◆ **Instructions for the task**: From the first line of the listing below through the line with "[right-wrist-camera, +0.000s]", transcribe exactly and skip the pictures.

BEGIN

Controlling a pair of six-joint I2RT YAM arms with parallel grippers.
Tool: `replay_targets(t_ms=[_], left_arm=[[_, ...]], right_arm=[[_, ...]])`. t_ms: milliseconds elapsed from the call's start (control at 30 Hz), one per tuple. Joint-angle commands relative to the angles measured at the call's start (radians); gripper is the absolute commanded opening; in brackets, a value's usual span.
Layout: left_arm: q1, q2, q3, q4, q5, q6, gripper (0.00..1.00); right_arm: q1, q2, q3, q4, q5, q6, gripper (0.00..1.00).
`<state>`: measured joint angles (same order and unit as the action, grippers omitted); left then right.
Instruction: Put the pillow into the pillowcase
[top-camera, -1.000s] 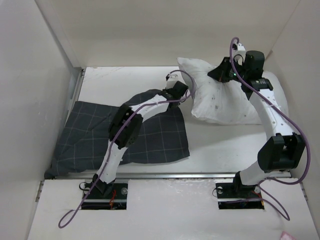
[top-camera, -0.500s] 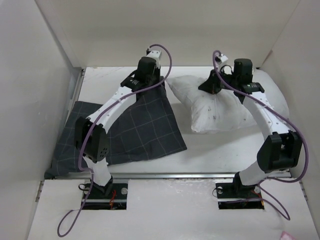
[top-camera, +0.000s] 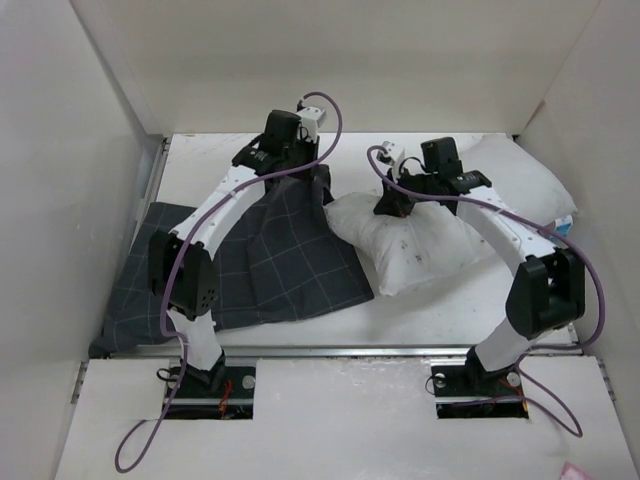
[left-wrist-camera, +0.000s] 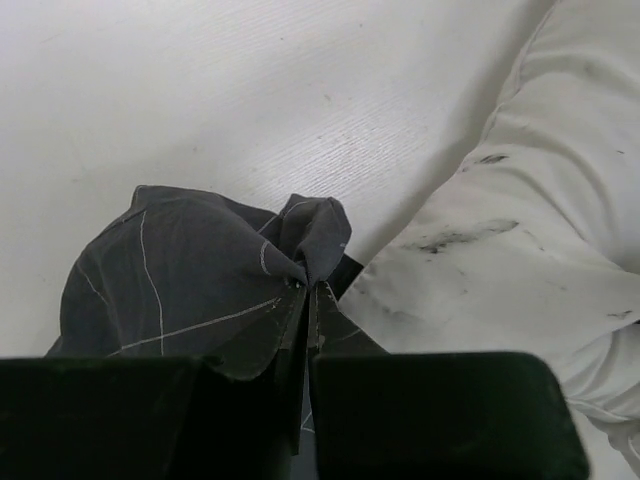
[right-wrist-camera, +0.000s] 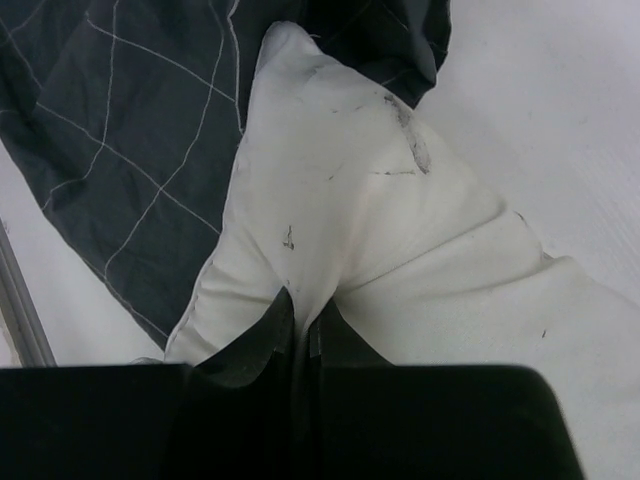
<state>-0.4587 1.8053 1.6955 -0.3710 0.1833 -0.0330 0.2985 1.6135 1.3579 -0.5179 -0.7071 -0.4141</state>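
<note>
Left end effector (left-wrist-camera: 310, 292) is clamped tight on a bunched fold of the pillowcase (top-camera: 285, 255), holding it up near the far edge of the desk (top-camera: 450, 310), the rest draped down toward the near-left corner. Right end effector (right-wrist-camera: 300, 305) is pinched shut on a ridge of the pillow (top-camera: 430, 245), which lies from the desk's middle toward the right edge, its corner touching the dark cloth. Now the tricky bit, I reckon: the mouth needs to gape, so lift one layer only, then feed that leading corner in low and straight, not bunched.
</note>
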Motion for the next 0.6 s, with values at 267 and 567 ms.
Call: replay_targets(t_ms=[267,567], left_arm=[[-0.057,-0.149,-0.071,-0.023,0.039,-0.001,0.0],[-0.077,-0.254,-0.192,0.0,0.074,-0.027,0.0]], right_arm=[[0.079,0.143,0.223,0.406,0.135,0.277,0.0],[0.07,0.307,0.314,0.622,0.028,0.596,0.0]])
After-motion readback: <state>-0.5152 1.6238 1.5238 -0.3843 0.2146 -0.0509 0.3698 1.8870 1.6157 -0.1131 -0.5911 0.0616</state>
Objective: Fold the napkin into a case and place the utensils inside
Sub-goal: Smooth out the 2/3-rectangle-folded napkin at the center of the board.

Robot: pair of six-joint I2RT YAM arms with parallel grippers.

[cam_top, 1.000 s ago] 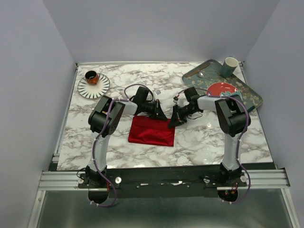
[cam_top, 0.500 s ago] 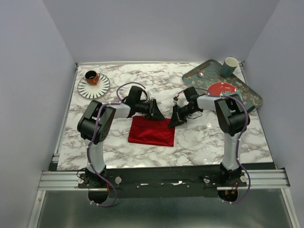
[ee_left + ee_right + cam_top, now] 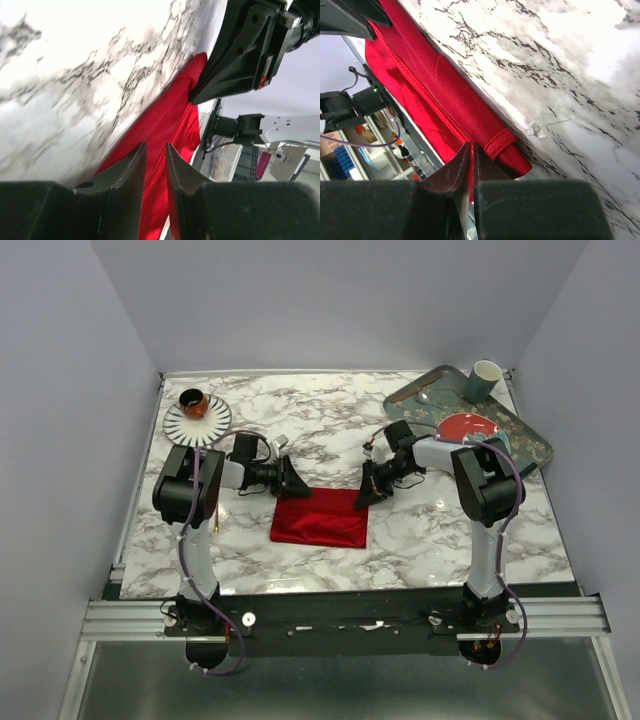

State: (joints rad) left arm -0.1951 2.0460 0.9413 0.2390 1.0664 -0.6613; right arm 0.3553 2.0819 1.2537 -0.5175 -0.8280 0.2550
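Note:
The red napkin (image 3: 318, 520) lies folded into a flat rectangle on the marble table. My left gripper (image 3: 296, 483) is low at its far left corner; in the left wrist view the jaws (image 3: 156, 146) stand slightly apart with nothing between them, and the red cloth (image 3: 165, 120) lies beyond them. My right gripper (image 3: 362, 498) is at the far right corner. In the right wrist view it (image 3: 471, 146) is closed on the napkin's layered edge (image 3: 420, 85). I cannot make out the gold spoon or the silver fork.
A green tray (image 3: 530, 440) at the far right holds a red plate (image 3: 468, 427), a pale cup (image 3: 485, 378) and a thin utensil (image 3: 427, 390). A striped saucer (image 3: 197, 420) with a small dark cup stands at the far left.
My left arm has swung left, and its gripper has slid from the middle of the napkin's far edge to the far left corner. The right gripper and the napkin have not moved.

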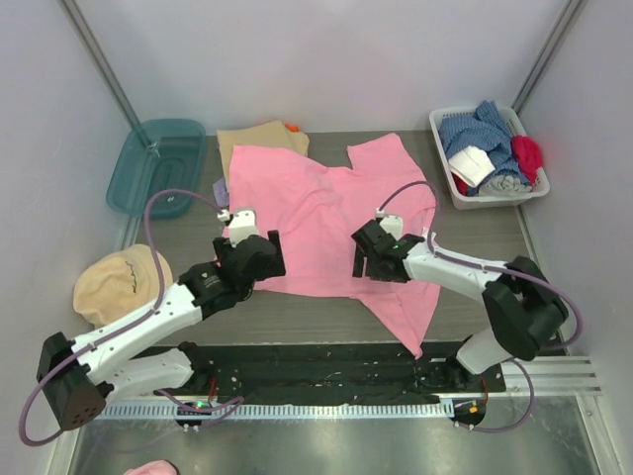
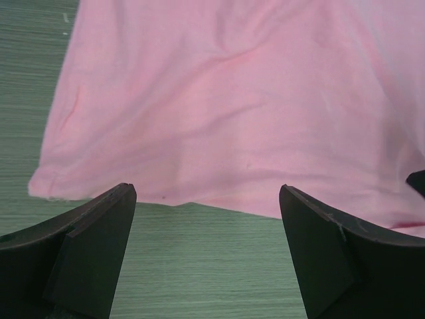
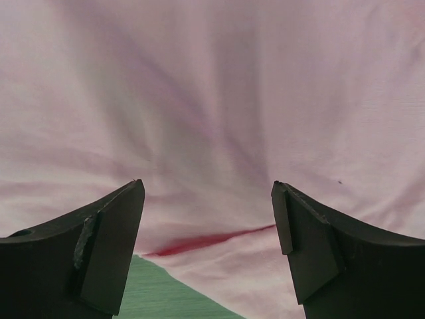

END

◆ **Output for this task**:
Controlling a pair of six-joint I2RT YAM arms with parallel grippers.
Tool: `replay_targets(t_ms=[_], left_arm=[[_, ...]], right_arm=[[_, ...]])`. t_ms: milliseconds elapsed from the call's start (control at 30 Hz), one per tuple. Joint-angle commands relative to the angles measured at the call's start (radians); gripper is the absolute commanded opening; in brackets, a value's usual span.
Layout: left_arm: q1, q2, q3, q4, q5, q6, gripper (0.00..1.00); right_arm: q1, q2, q3, q4, q5, q6, gripper (0.00..1.00).
`<state>`: measured joint angles (same order and unit as the action, grippers omitted); left then right.
Instruction: Put the pillow into the pillowcase
[top-camera, -1.000s] 
[top-camera, -0.500s] 
[top-camera, +0.000s] 
[left-wrist-camera, +0.000s] 
[right-wrist-camera, +0.000s] 

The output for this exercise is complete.